### BRIEF
Only these lines are needed: the first line of the entries below through the line with "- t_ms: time", each returned exactly.

SUPPLIED DATA below:

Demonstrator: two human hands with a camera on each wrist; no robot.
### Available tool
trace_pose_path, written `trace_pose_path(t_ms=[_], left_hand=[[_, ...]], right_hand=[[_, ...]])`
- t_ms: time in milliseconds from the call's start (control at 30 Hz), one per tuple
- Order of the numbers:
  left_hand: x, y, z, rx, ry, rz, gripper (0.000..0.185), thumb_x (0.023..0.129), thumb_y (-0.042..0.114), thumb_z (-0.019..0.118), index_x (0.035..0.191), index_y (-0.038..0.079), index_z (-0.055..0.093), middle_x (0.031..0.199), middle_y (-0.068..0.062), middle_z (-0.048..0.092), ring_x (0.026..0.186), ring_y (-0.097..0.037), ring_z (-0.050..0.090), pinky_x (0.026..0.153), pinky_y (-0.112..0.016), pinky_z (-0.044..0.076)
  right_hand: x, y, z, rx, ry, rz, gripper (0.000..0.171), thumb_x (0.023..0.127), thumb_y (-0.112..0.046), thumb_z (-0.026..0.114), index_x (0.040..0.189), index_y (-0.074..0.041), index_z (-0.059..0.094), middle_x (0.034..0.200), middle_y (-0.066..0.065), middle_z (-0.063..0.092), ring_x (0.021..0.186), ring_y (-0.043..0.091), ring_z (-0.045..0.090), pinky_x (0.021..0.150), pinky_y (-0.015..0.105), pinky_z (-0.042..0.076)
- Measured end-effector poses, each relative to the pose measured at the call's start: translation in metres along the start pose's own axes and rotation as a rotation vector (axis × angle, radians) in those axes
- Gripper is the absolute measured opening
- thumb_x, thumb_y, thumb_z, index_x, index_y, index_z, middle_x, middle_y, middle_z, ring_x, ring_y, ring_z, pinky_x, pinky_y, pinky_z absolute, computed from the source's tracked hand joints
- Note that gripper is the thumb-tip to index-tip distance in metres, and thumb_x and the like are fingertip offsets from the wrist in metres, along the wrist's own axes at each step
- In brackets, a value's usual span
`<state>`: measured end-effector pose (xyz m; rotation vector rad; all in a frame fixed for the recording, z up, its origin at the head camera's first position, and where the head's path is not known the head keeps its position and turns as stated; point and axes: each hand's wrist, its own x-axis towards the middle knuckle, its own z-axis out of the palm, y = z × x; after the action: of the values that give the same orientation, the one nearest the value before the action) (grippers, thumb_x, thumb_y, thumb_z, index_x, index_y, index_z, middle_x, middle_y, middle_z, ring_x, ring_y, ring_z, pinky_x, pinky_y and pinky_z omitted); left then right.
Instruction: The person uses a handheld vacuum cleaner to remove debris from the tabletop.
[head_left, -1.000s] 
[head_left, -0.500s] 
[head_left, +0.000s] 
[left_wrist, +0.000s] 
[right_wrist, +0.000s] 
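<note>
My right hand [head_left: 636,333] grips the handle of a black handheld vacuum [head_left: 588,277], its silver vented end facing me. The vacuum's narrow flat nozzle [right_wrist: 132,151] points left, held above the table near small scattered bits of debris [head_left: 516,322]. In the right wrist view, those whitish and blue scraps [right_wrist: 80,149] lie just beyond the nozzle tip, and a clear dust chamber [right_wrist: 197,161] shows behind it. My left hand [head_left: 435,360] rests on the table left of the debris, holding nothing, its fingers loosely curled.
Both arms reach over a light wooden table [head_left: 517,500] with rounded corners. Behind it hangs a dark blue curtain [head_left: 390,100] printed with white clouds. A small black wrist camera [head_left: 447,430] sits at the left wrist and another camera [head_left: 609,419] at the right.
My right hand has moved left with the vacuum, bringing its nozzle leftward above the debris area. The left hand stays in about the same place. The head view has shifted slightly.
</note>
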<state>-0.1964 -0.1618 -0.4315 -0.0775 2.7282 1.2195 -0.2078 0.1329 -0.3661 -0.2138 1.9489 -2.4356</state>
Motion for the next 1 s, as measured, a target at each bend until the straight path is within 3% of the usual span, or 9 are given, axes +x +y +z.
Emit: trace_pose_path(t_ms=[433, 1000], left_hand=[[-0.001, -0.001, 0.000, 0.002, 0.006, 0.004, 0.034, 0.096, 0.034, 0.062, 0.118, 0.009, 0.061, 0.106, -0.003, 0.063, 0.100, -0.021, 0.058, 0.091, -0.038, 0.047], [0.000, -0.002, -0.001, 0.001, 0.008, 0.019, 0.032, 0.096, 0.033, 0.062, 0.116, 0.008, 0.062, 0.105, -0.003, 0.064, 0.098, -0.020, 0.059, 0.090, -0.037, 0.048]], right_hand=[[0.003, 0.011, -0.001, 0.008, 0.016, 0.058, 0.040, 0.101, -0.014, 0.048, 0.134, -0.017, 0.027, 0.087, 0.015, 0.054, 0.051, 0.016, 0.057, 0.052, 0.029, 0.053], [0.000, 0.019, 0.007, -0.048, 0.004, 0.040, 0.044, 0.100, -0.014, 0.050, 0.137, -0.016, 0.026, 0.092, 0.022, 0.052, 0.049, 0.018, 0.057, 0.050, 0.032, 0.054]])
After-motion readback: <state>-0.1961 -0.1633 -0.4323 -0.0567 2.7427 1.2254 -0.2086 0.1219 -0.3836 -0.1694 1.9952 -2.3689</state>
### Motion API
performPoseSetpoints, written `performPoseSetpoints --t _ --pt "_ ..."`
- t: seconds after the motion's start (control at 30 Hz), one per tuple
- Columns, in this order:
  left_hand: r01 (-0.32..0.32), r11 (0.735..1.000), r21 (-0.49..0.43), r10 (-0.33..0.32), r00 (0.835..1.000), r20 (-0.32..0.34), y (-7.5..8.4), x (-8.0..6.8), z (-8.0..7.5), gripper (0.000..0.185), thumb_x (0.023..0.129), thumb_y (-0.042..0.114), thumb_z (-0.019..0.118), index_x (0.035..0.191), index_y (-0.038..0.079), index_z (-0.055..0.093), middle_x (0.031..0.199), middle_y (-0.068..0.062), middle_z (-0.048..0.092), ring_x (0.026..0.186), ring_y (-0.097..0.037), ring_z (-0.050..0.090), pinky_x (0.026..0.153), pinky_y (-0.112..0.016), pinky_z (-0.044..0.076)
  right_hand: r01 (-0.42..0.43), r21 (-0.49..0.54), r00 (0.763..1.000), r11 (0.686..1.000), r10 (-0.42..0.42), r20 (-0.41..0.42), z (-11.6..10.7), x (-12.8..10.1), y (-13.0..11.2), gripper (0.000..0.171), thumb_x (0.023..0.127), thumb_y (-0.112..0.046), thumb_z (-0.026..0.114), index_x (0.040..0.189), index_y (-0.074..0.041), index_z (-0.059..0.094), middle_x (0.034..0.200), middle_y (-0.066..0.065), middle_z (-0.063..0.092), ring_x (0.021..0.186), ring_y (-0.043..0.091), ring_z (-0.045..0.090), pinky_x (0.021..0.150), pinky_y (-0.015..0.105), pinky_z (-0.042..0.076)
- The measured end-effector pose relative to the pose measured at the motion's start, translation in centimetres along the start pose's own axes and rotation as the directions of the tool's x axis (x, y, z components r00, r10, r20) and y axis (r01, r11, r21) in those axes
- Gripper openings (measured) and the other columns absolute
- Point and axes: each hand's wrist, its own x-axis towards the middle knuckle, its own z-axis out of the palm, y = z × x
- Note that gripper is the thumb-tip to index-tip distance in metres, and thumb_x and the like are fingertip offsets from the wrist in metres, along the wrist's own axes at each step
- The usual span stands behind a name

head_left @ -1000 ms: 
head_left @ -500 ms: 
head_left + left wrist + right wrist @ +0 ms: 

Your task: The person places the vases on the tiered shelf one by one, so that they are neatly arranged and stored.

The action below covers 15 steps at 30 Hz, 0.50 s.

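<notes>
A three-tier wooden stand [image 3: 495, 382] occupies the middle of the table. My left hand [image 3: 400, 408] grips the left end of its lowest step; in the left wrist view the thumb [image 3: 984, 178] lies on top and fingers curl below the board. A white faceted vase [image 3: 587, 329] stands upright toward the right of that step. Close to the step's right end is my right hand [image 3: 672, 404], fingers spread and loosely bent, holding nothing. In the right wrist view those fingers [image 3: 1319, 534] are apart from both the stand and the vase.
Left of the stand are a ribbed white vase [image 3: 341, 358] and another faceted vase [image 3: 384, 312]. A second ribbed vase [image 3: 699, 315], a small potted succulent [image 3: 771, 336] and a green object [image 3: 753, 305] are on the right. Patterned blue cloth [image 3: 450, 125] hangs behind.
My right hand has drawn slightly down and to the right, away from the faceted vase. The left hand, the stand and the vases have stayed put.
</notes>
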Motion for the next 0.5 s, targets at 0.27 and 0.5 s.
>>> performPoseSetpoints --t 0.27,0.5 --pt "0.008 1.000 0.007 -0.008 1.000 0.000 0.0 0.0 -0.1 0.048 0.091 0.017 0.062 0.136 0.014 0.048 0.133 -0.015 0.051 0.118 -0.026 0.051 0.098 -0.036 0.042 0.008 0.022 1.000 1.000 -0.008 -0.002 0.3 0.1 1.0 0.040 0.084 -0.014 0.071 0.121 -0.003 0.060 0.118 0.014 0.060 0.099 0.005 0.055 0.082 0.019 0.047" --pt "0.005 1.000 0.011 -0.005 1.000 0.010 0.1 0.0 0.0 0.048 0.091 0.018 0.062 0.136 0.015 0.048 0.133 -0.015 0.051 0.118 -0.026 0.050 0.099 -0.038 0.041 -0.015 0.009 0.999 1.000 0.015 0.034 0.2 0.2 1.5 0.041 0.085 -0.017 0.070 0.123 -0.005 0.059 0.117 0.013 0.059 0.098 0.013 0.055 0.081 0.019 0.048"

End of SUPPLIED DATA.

### SOLUTION FOR THIS EXERCISE
Demonstrator: two human hands with a camera on each wrist; no robot.
### Available tool
trace_pose_path, written `trace_pose_path(t_ms=[_], left_hand=[[_, ...]], right_hand=[[_, ...]])`
- t_ms: time in milliseconds from the call's start (control at 30 Hz), one per tuple

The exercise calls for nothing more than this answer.